III. “DIFFERENCE BETWEEN PE & VC”
- PE firms & Venture Capitalists invest in companies and make money by exiting i.e., generally selling their investments.
- Venture Capitalists invest in start-up funds. Also, VC firms invest small amounts of money in multiple investee companies/firms.
- Whereas, in case of PE firms, the number of investments made in investee companies is smaller, but the investment size of each investment is much larger.
- PE funds are invested in mature companies with a proven track record, where the chances of failure in the near future are lowered.
- PE firms focus on hiring people with IB backgrounds. Whereas VC funds tend to have diverse teams with bankers, consultants, business development professionals and even past entrepreneurs.
- PE firms get highly involved in the functioning of mature companies that they acquire to improve them in the hopes of getting a higher sale price in the future.
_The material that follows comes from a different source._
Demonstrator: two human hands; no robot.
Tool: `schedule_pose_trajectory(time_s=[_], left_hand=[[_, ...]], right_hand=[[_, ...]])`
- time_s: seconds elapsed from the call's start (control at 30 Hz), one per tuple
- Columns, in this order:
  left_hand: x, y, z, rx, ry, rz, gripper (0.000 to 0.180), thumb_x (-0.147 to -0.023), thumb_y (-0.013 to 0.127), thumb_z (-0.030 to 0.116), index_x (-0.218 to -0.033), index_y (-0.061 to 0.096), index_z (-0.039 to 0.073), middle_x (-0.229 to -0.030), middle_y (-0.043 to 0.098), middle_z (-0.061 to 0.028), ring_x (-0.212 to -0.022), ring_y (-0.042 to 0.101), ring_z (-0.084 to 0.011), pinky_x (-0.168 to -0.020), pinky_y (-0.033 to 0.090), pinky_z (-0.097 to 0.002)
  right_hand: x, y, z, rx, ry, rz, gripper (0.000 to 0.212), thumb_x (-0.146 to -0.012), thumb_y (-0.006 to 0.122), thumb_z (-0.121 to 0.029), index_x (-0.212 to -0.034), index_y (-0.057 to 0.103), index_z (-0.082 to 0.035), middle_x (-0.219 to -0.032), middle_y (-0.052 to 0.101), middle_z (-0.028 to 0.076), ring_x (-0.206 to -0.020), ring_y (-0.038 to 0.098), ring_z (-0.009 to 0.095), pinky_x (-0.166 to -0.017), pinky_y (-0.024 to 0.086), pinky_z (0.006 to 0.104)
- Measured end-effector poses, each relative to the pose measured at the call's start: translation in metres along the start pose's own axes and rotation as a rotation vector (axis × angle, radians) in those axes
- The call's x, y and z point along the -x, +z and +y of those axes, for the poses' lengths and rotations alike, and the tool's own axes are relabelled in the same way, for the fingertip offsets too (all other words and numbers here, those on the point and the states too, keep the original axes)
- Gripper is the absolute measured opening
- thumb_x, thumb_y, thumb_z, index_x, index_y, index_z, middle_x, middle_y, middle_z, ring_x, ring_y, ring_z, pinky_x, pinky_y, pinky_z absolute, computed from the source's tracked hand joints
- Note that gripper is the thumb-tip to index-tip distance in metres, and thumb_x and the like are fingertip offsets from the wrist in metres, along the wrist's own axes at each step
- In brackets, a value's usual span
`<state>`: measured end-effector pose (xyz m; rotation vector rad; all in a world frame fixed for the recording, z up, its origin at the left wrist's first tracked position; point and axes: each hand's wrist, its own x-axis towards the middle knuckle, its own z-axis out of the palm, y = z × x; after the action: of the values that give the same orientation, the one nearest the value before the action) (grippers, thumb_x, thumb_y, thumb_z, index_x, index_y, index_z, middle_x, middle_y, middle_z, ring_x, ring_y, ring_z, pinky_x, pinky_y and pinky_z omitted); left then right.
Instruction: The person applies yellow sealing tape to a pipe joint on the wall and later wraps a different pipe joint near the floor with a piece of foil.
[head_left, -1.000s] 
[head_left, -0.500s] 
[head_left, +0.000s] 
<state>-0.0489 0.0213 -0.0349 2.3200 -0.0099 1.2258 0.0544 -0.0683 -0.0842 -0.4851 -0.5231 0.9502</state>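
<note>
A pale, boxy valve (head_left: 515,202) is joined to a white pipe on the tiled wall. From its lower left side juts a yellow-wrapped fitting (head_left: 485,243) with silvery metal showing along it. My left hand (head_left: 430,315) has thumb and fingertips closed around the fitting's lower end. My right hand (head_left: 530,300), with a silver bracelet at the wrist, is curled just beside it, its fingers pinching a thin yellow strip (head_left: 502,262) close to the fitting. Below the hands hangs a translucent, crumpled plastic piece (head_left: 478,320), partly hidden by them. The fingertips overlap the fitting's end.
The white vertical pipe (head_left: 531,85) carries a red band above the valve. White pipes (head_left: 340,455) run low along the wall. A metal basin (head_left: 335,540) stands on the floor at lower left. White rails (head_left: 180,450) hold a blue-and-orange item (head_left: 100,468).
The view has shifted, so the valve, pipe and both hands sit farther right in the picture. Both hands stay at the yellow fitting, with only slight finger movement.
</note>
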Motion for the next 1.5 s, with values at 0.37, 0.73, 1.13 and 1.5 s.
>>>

VC firms meanwhile, work closely with companies early on in their development. VC firms help startups with hiring, partnerships, and back office support, among other things.
- PE funds, operate in a highly structured and often templated way. Their whole model is to invest in a company, improve it and sell it off for a higher price.
- Venture Capitalists typically raise funds and then typically have a cycle of around ten years to put that money out into investee companies/firms and make a return on that investment.
- PE investors typically take controlling interest in mature, performing companies, whereas, Venture capitalists can invest in company at any stage in its development.
- Usually, PE firms will spend hundreds of millions of dollars to acquire a controlling interest in their target company. VCs make smaller, incremental investments in a company slowly over a span of time.
- Venture capitalists often have one or more co-investors in a syndicate whereas PE firms invest on their own.